SHIH YUN YEO
"Diary"
16mm Handpainted film
08.05. - 28.06.2009
Curated by Malin Barth
Time is a mystery that confounds yet intrigues me. Time in its familiar increments of seconds, minutes, hours, days and years; serves a utilitarian function- a common unit that helps the world operate in a systematic way. People equate time with money and perpetually rush so that no time is wasted. Computers are rendered obsolete in a wink and technology companies are trying to build the fastest chips so that we can increase the processing speed by nanoseconds. So what is the world becoming? Time has not changed, one second in past milieus is still one second now. However, 24 hours day is no longer enough in the 21st century; people complain “ I have no time” all the time.

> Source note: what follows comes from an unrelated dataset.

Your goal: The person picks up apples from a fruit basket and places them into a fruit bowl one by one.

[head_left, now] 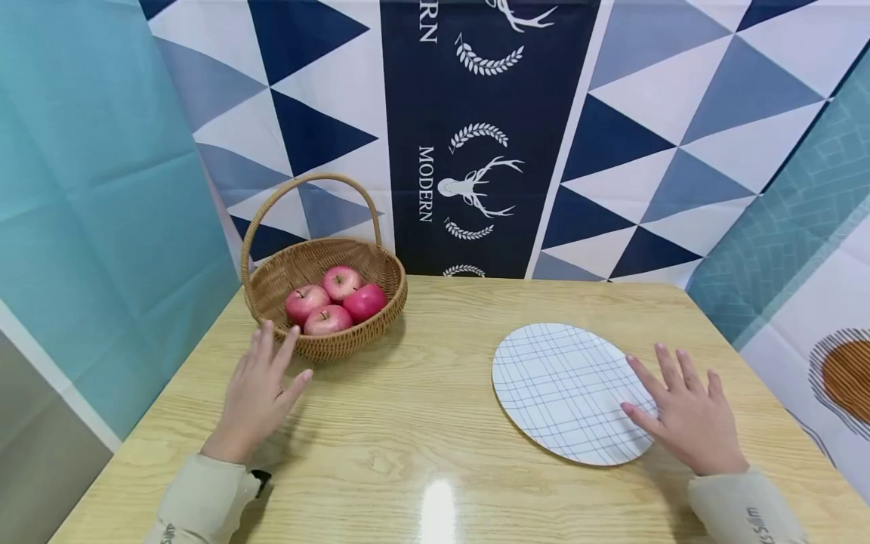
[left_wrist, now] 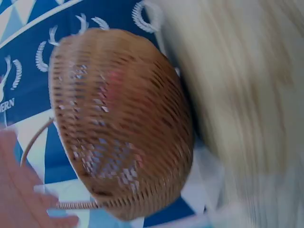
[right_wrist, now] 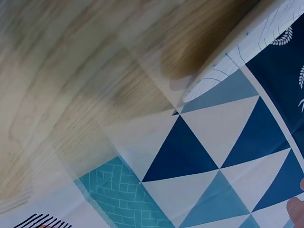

Time is fleeting and every moment is temporal and unique. I desire to capture the ephemeral quality of things around me using the most raw and direct ways. I seek to capture that which cannot be captured. My art tracks, documents, questions, investigates, challenges and 'freezes' time. My goal as an artist is to do this with the time I have left on this earth.
The series of works 'log:one03'is a personal diary recorded from 2001 to 2003 across cities of San Francisco and Singapore. I explored the documentation of time through mark-making using Chinese ink on sumi paper scrolls, 16mm film and direct on walls. Certain rules govern my works, for example, I will paint a section of the sumi paper scroll everyday in my studio and record the date and time.
I experiment with different mediums and use non-traditional tools. In using roller-blades to capture marks on paper, the start of the work is when the first mark is made and the end is when no more ink can be transfered to the paper. The work thus captures the moment and cannot be repeated.
Statement
Every day from April 4 to 15, 2009, while Yeo Shih Yun was in Bergen, Norway, she hand-painted a section of a 16mm film with Chinese ink and rubber-stamped the date on it. The resulting artwork is a film in its rawest form without any digital enhancements.
What happens when time is compressed? In this film, the two weeks of time spent on the painting is collapsed into a mere three minutes. In doing so, this work dilates real time, thus rendering one’s sense of action in time disjointed.